MySQL collation
Table of Content:
In MySQL, collation refers to a set of rules that determine how strings are compared and sorted in the database. It defines how characters are treated when performing operations like ORDER BY
, GROUP BY
, or when comparing two strings.
Key Concepts:
-
Character Set:
- A character set is a set of symbols and encodings. For example, UTF-8 is a popular character set that includes most characters from all the languages in the world.
-
Collation:
- Collation is a set of rules for how to compare characters in a character set. Each character set can have one or more collations. The collation determines things like whether 'A' is considered equal to 'a', or how to sort characters in different languages.
Example:
- utf8_general_ci: This is a collation for the UTF-8 character set. The "general" part means it’s a general-purpose collation, and "ci" stands for case-insensitive, meaning 'A' is considered equal to 'a'.

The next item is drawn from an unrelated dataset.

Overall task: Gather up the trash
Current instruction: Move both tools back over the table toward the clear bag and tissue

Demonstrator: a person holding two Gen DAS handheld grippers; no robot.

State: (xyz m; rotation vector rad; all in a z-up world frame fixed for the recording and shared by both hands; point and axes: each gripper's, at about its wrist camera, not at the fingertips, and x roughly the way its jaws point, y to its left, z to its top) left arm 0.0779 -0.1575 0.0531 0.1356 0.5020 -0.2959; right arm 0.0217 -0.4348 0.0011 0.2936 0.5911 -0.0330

- utf8_bin: This is another collation for UTF-8, but it’s case-sensitive and compares strings based on the binary value of each character.
Why Collation Matters:
-
Sorting and Searching:
- The collation determines how strings are sorted and compared. For example, in a case-insensitive collation, "apple" and "Apple" would be considered equal, while in a case-sensitive collation, they would not.
-
Multi-Language Support:
- Different languages have different rules for sorting and comparing characters. By selecting an appropriate collation, you can ensure that sorting and searching in your database respect the linguistic rules of the language you’re working with.
-
Indexing:
- Collation can affect the way indexes are built and how efficiently they work, especially in case-insensitive vs. case-sensitive contexts.
Setting Collation:
At the Database Level:
CREATE DATABASE mydb CHARACTER SET utf8mb4 COLLATE utf8mb4_unicode_ci;
At the Table Level:
CREATE TABLE mytable ( col1 VARCHAR(100) ) CHARACTER SET utf8mb4 COLLATE utf8mb4_unicode_ci;
At the Column Level:
CREATE TABLE mytable ( col1 VARCHAR(100) CHARACTER SET utf8mb4 COLLATE utf8mb4_unicode_ci );
Common Collations:
utf8_general_ci
: General-purpose, case-insensitive collation for UTF-8.utf8_bin
: Binary collation for UTF-8, case-sensitive.utf8_unicode_ci
: Case-insensitive collation that sorts according to the Unicode standard, supporting multiple languages more accurately.
Changing Collation:
You can change the collation of an existing table or column:
-
Changing Table Collation:
ALTER TABLE mytable CONVERT TO CHARACTER SET utf8mb4 COLLATE utf8mb4_unicode_ci;
ALTER TABLE mytable MODIFY col1 VARCHAR(100) CHARACTER SET utf8mb4 COLLATE utf8mb4_unicode_ci;
Conclusion:
Collation is essential for ensuring that string comparisons, sorting, and searching behave as expected in your database, especially when dealing with different languages and character sets.